#### [To do]
Take the listing below and print exactly the lines starting at the line containing "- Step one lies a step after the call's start" and ending at the line containing "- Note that", both ends included, and no others.

#### [Source material]
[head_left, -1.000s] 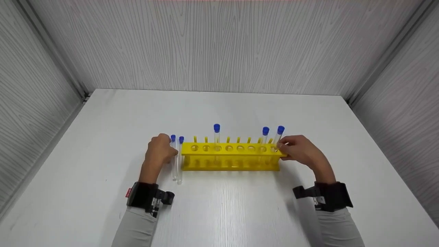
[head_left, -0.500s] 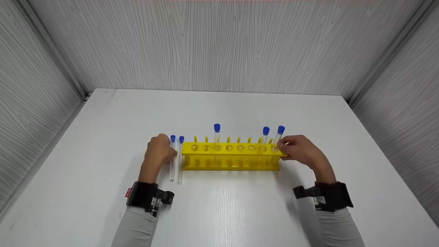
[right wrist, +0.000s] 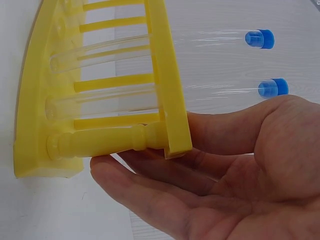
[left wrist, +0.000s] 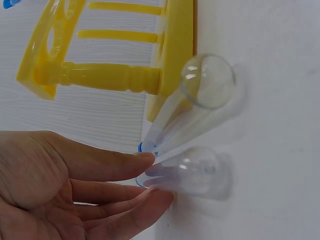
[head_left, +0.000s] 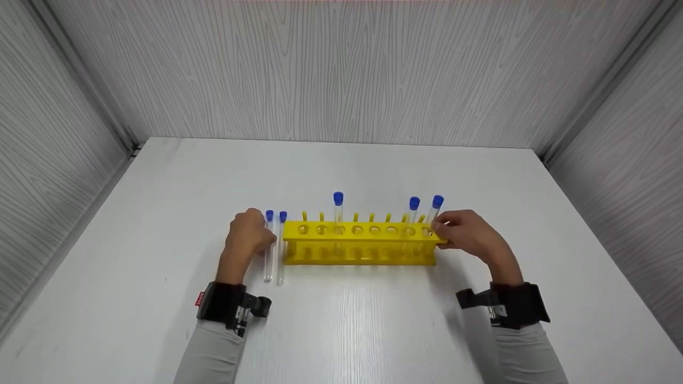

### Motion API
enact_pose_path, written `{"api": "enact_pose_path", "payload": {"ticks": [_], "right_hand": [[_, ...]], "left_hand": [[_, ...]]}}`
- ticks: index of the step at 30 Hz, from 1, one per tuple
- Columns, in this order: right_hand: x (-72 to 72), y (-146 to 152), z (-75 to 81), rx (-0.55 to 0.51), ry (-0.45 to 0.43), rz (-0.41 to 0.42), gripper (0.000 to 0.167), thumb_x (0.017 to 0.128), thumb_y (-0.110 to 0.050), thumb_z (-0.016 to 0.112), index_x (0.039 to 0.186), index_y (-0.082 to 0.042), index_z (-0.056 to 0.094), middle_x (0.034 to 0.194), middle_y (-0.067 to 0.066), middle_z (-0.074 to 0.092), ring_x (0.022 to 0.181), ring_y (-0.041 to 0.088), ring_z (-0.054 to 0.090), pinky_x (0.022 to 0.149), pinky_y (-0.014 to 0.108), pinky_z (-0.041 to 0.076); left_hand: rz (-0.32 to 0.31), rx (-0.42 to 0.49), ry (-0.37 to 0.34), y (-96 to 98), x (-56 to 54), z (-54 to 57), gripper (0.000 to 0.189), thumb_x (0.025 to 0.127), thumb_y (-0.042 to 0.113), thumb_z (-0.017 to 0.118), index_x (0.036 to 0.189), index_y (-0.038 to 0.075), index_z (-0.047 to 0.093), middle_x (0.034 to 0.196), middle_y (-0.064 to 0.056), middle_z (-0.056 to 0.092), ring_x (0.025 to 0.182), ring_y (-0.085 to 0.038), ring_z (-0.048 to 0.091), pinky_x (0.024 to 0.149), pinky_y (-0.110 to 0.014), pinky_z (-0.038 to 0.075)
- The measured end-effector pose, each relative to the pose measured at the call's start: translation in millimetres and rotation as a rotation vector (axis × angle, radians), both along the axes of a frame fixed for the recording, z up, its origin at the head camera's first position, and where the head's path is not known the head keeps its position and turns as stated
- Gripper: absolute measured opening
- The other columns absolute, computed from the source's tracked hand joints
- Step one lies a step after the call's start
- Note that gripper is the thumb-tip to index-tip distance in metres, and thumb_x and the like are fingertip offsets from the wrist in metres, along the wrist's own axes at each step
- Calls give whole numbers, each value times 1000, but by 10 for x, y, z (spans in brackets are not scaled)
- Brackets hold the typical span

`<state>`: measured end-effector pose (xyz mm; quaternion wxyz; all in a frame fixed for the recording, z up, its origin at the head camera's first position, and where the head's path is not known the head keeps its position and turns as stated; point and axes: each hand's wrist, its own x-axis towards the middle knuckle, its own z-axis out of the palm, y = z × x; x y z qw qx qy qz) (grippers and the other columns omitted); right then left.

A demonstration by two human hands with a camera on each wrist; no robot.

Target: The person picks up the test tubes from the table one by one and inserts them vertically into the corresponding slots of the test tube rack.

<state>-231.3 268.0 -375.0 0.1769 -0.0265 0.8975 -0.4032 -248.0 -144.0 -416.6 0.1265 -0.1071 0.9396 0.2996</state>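
My left hand [head_left: 249, 232] pinches a clear test tube [head_left: 268, 269] with a blue cap between thumb and fingers, left of the rack. Beside it a second blue-capped test tube [head_left: 280, 272] lies on the table, close to the rack's left end. In the left wrist view both rounded tube bottoms face the camera. The yellow test tube rack [head_left: 368, 239] stands upright, its right end gripped by my right hand [head_left: 469, 234]. The right wrist view has the thumb over the top plate and the fingers around the end post [right wrist: 100, 141]. Three blue-capped tubes stand in the rack, the rightmost tube [right wrist: 105, 100] nearest this hand.
The white table [head_left: 341, 330] runs up to a grey wood-grain back wall [head_left: 341, 69], with similar panels at left and right. Several rack holes hold no tube. Thin yellow pegs [head_left: 356, 217] rise along the rack's back edge.
The lower end of the tube in my left hand has shifted slightly left, away from the second tube. My right hand stays on the rack's end.
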Motion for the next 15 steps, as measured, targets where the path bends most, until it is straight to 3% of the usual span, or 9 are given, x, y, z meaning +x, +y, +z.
{"api": "enact_pose_path", "payload": {"ticks": [15], "right_hand": [[0, -9, 10, 5, -10, -3, 41, 105, -24, 51, 135, 4, 57, 136, 26, 56, 115, 35, 66, 101, 44, 55]], "left_hand": [[-9, -20, -5, 7, 4, 25, 42, 88, 8, 66, 125, -11, 58, 104, -22, 66, 77, -27, 64, 58, -26, 57]]}}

#### [Written reply]
- Step one lies a step after the call's start
- Note that gripper is the thumb-tip to index-tip distance in metres, and thumb_x and the like are fingertip offsets from the wrist in metres, along the wrist's own axes at each step

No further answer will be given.